PROMPT: Please set down exactly the lines of the listing below from the line containing "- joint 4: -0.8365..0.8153" through the line containing "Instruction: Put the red", both lines included, leaving out all other lines.

:::::

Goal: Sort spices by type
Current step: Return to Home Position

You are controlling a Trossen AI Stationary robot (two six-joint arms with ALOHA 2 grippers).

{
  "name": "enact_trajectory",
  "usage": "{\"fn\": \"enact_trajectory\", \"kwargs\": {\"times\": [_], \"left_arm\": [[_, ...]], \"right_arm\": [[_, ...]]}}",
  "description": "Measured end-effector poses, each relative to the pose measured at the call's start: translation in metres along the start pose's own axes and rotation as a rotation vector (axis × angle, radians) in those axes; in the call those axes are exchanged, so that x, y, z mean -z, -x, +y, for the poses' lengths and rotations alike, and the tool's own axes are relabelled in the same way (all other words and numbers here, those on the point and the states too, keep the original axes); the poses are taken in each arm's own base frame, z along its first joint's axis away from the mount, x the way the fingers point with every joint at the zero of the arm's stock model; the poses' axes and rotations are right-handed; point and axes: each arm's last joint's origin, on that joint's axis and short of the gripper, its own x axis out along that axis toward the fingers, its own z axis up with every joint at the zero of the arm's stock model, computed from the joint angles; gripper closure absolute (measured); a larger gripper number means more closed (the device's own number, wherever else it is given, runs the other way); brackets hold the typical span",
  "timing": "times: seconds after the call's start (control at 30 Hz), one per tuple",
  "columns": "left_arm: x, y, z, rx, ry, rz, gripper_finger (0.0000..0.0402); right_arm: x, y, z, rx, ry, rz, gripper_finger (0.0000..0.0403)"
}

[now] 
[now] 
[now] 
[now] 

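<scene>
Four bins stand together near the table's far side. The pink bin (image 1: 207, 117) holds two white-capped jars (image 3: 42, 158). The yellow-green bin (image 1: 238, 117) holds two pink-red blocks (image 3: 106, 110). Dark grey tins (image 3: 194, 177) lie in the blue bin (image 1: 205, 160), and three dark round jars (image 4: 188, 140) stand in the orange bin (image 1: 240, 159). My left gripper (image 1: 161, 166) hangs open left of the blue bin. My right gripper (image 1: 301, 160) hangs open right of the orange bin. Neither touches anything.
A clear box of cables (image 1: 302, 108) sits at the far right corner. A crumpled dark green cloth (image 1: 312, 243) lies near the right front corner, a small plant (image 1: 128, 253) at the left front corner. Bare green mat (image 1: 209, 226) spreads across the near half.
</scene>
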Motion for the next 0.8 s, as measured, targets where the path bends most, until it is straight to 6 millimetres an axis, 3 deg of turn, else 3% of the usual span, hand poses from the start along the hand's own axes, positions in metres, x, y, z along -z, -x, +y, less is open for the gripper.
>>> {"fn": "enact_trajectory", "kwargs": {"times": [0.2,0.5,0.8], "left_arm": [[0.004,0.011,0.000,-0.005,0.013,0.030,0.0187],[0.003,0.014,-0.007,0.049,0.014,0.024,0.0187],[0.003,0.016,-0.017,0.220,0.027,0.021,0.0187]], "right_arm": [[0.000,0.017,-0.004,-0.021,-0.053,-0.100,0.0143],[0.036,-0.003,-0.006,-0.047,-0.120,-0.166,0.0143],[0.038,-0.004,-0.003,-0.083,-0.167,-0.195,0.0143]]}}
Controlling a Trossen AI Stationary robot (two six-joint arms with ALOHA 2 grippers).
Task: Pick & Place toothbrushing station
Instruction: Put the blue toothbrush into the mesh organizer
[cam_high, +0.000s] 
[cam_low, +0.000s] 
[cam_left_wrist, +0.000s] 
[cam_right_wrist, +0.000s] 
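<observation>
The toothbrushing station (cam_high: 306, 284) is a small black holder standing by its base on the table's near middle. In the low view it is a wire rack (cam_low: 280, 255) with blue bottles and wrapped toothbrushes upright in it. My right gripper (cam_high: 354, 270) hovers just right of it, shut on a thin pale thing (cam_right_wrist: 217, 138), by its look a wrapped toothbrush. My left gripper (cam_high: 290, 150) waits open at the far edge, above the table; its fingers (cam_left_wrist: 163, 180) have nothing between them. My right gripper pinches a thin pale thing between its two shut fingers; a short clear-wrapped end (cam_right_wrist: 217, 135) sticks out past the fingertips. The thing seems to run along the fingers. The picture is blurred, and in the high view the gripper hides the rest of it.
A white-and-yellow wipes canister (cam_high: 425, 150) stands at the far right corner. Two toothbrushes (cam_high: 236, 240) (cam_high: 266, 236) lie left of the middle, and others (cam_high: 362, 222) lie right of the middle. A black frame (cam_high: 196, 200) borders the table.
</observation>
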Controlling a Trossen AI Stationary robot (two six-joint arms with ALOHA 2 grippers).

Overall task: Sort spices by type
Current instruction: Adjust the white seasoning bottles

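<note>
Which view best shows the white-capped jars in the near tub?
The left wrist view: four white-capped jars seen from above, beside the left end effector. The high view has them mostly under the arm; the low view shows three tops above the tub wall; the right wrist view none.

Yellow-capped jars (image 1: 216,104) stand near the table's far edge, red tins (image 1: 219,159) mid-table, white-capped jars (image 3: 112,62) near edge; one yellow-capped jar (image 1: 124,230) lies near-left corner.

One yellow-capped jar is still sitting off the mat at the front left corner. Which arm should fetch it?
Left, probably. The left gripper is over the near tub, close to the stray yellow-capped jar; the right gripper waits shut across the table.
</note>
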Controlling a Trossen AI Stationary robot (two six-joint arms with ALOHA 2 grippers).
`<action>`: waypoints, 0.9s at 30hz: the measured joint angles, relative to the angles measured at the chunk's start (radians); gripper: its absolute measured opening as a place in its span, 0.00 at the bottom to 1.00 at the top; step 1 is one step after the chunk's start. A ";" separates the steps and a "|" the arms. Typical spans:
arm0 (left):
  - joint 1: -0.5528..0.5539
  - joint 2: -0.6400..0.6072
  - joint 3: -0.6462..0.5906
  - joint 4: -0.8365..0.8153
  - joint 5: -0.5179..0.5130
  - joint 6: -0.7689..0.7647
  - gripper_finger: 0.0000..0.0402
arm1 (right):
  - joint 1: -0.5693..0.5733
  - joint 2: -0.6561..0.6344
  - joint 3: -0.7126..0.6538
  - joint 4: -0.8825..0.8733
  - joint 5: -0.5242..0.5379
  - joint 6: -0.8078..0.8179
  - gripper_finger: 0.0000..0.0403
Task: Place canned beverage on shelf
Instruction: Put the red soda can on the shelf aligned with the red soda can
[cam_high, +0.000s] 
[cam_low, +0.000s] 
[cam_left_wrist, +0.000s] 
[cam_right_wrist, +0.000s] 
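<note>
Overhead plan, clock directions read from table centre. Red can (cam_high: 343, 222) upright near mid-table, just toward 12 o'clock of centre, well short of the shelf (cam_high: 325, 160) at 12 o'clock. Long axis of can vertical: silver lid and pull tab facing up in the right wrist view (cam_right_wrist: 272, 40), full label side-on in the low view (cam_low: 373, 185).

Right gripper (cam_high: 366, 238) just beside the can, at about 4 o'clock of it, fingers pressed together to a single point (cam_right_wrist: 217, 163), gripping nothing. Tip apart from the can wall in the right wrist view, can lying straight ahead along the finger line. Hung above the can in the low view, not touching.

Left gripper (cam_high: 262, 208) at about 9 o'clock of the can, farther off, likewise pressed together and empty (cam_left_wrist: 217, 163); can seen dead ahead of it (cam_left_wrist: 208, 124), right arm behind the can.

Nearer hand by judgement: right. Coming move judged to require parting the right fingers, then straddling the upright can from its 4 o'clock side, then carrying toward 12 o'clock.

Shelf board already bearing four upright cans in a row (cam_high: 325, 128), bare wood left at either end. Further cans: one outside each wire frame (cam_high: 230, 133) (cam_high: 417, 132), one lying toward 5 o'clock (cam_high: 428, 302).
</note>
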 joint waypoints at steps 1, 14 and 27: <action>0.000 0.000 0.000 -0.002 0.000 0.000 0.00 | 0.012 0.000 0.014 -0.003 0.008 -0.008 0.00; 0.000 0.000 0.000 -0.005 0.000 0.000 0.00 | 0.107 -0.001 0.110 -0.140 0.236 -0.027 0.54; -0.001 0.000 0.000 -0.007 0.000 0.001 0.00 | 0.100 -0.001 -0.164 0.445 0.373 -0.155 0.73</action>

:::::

RESPONSE BELOW:
  - joint 4: -0.8365..0.8153
  - joint 5: -0.5179..0.5130
  - joint 6: -0.7689..0.7647
  - gripper_finger: 0.0000..0.0402
arm1 (right):
  - joint 1: -0.5693..0.5733
  - joint 2: -0.6561..0.6344
  - joint 3: -0.7126..0.6538
  - joint 4: -0.8825..0.8733
  - joint 5: -0.5242..0.5379
  - joint 6: -0.8078..0.8179
  - gripper_finger: 0.0000..0.0403
Task: Place canned beverage on shelf
Instruction: Put the red soda can on the shelf aligned with the red soda can

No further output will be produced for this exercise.